The first chapter focuses on the characters of Medea and Atreus and the way in which their consistent behaviour challenges many Stoic ideas about character and redefines tragic anagnorisis. Recognition scenes in Medea and Thyestes highlight how wickedness befits both Medea and Atreus and is part of their being ‘in character’. When the internal (and external) audiences realise who Medea and Atreus actually are, one can observe that the interplay between these fictional creations and real human behaviour may blur. B. teases out how this could lend a Stoic colouring to both characters and, intriguingly, how possible comparisons with Roman comedy would add to the meaning of these scenes. Both Medea and Atreus enjoy looking at themselves as exempla and take additional mythological tales (e.g. Tereus and Procne in Thyestes) as paradigms for their actions. The second chapter discusses such exempla in more detail with Troades and Hercules Furens as the primary texts under the microscope. Troades features characters struggling to act like their fathers (both Pyrrhus and Astyanax) and B. underscores how such an inherited paradigm influences their actions and self-conception. There is a strait-jacket effect when paternal exempla such as Achilles and Hector loom over their sons and B. shows how their mindset and actions recall larger Roman ideas of exemplarity. Might there be something tragic in this? I believe more could be done investigating the female characters of the play from this angle, including the chorus (who seem to be well aware what ‘Trojan Women’ in tragedies are supposed to do), and Ulysses himself who has to summon ‘all Ulysses’ (totum Ulixem, 614) to uncover Andromache's subterfuge. In Hercules Furens, Hercules attempts self-aemulatio as well, but doing so leads to actions that could be considered tyrannical and dangerous for himself and his loved ones. In a subtle and convincing analysis, B. concludes that Lycus becomes the most important analogue for Hercules: ‘this is the mirror in which Seneca reflects the danger of Hercules’ detached, self-reflexive exemplum’ (179).

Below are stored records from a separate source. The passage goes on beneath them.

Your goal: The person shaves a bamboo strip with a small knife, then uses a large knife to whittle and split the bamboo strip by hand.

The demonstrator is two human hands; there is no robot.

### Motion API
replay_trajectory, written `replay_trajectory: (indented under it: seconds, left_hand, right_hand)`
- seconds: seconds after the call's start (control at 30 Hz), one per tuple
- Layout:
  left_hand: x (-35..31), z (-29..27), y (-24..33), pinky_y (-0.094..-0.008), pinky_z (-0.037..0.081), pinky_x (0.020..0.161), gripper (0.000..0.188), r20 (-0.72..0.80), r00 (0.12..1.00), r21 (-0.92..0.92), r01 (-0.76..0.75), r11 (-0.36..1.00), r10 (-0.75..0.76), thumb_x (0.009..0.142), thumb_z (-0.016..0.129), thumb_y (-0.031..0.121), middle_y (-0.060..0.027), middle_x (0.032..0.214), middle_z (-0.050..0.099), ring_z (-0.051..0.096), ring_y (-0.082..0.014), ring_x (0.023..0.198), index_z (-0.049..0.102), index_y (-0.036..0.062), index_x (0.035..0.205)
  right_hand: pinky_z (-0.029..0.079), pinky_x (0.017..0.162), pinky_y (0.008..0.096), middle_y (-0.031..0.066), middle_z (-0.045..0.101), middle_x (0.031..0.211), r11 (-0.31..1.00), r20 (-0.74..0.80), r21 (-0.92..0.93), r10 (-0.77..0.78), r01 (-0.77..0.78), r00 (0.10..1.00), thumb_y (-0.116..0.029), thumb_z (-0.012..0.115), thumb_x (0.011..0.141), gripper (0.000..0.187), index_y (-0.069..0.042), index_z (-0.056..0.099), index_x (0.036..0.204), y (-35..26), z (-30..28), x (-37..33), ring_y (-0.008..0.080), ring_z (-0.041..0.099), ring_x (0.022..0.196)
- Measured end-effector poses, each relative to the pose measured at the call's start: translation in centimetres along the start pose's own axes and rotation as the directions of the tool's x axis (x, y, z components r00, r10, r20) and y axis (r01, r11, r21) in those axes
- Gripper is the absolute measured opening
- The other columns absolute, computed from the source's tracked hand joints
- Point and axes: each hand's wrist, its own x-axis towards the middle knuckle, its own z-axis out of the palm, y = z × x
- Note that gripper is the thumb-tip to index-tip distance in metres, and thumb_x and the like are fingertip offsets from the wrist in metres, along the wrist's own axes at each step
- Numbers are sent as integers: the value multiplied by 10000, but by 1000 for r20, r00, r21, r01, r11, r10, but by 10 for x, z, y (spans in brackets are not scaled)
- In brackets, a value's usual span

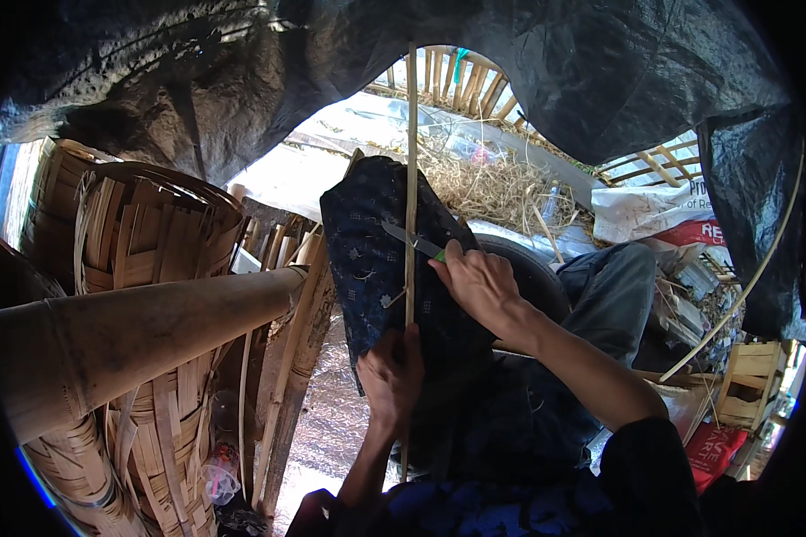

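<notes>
A long, thin bamboo strip [411, 161] runs upright through the middle of the head view, over a dark patterned cloth [358, 242] draped across my leg. Near the strip's lower part, my left hand [391, 371] is closed around it. My right hand [482, 282] grips a knife [421, 242] by its green handle. The blade points left and lies across the strip, above my left hand. A small curled shaving [394, 299] hangs beside the strip. My right fingers partly hide the knife's handle.
A thick bamboo pole [152, 336] juts in from the left, in front of tall woven bamboo baskets [157, 215]. Dark plastic sheeting [636, 72] hangs overhead. Beyond the cloth lies dry straw [484, 174]. A small wooden crate [750, 380] and a red bag [715, 452] are at right.
</notes>
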Motion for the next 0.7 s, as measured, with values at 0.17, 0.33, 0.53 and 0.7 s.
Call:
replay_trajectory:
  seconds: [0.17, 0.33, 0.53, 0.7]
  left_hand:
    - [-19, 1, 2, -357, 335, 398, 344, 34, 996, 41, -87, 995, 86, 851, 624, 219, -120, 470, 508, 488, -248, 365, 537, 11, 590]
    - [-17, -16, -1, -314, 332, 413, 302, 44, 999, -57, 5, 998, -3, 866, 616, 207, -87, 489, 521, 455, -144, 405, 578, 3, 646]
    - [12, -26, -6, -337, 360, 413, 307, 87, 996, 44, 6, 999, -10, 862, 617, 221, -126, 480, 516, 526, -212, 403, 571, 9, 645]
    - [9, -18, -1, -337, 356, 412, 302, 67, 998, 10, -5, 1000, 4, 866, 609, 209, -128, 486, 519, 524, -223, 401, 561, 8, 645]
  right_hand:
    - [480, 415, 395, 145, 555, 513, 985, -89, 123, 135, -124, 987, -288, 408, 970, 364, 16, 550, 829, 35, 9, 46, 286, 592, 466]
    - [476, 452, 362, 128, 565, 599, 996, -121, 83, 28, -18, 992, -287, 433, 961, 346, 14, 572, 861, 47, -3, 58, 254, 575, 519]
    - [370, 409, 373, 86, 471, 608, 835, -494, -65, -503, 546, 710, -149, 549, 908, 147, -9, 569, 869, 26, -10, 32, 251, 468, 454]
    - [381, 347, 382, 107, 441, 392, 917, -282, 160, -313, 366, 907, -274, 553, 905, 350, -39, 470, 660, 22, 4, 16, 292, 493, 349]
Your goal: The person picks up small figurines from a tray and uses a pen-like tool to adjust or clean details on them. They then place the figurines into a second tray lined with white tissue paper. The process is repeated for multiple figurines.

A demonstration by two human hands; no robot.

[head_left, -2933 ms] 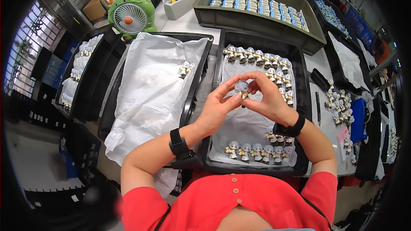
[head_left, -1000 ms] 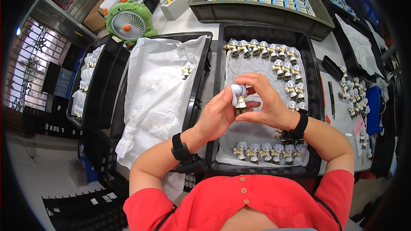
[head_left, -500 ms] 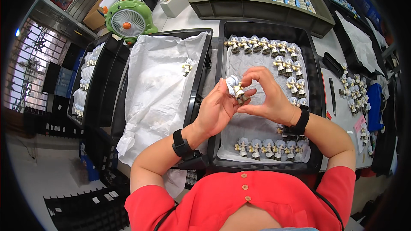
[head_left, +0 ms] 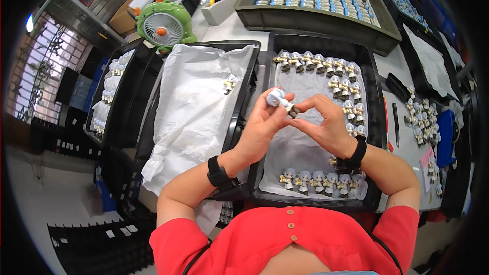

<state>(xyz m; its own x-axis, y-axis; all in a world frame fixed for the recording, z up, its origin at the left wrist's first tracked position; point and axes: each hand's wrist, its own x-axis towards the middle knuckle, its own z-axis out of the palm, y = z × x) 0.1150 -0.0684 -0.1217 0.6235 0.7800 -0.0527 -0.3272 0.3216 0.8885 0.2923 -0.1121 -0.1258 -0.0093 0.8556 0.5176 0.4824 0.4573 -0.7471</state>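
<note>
Head view: both hands' grips pinch a figurine, seemingly, above a paper-lined black tray.

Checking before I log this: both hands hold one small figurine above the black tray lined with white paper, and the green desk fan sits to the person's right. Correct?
Not quite. The green desk fan sits to the person's left, as the head view shows. The rest stands: left hand and right hand hold one small figurine above the black tray lined with white paper.
</note>
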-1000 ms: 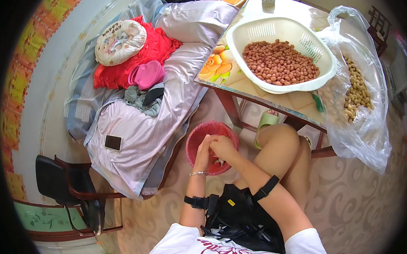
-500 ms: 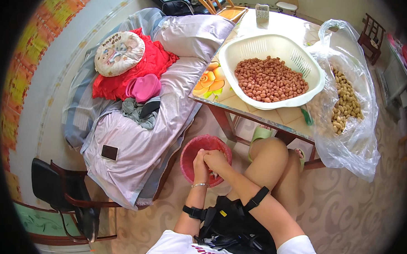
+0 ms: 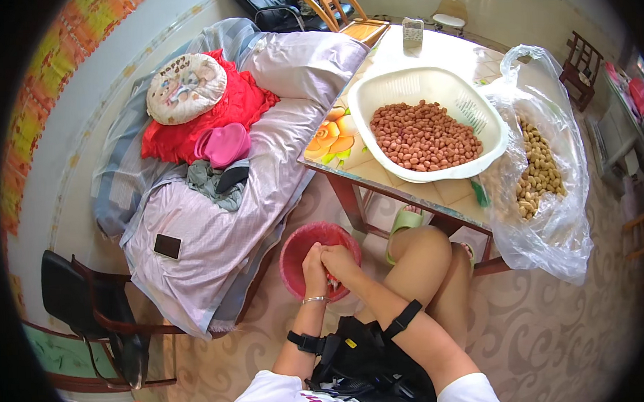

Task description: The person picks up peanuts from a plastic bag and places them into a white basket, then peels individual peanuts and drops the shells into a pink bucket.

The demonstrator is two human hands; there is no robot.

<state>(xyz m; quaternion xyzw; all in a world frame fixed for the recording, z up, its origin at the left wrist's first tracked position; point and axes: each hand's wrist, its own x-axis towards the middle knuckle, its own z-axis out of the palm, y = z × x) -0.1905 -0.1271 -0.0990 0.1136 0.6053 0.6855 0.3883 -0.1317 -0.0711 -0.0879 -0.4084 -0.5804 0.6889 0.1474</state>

The third chapter continues to probe the significance of character through their appearance. B. frames her argument by delving into ancient physiognomy and the way that external physical appearance can indicate one's internal emotional or ethical state. In his prose and tragedies, Seneca is a master of physical descriptions (e.g. de Ira 1.1.3–5, Phaed. 362ff.), and B. considers the way his portrayal of Phaedra and Hippolytus ‘articulate a complex relationship between exterior and interior manifestations of selfhood’ (205). In fact, their inner psychological turmoil will end up destroying any beautiful facies, and B. finds that the body of Hippolytus becomes more of a textual artifact than human body — more a literary corpus than a literal corpse. The literary nature of the character of Oedipus concludes the chapter, where B. finds him, especially his body, an object of other's knowledge, and not a fully fleshed-out subject in his own right. If Oedipus seems trapped by his fate and only able to assert himself in his self-blinding, the question of his autonomy can be seen as vital for his character. Autonomy, through self-definition and self-assertion, is the subject of the final chapter and B. highlights how it plays out in three areas: freedom, revenge and suicide. For B., the isolated solipsism of Hippolytus may extend the Stoic idea of independence and other strong-willed Senecan protagonists may resemble the sapiens, however darkly. This is a strong chapter, and it allows B. to return to Medea and Thyestes and offer important concluding thoughts about these plays as revenge tragedies.
In conclusion, B.'s thorough scrutiny of the characters provides moments of startling truth and reflection, particularly when she considers them in tandem with Seneca's Stoic works. At times, however, I felt that the chapters could have benefited from ‘zooming-out’ to articulate what really was tragic about Phaedra or Troades, or how the missing sections of the play (chiefly, the choral odes) amplify or question the findings B. makes about the characters. Nevertheless, B. makes a compelling case for such character analysis in Senecan tragedy and her findings will be important for future study of these plays.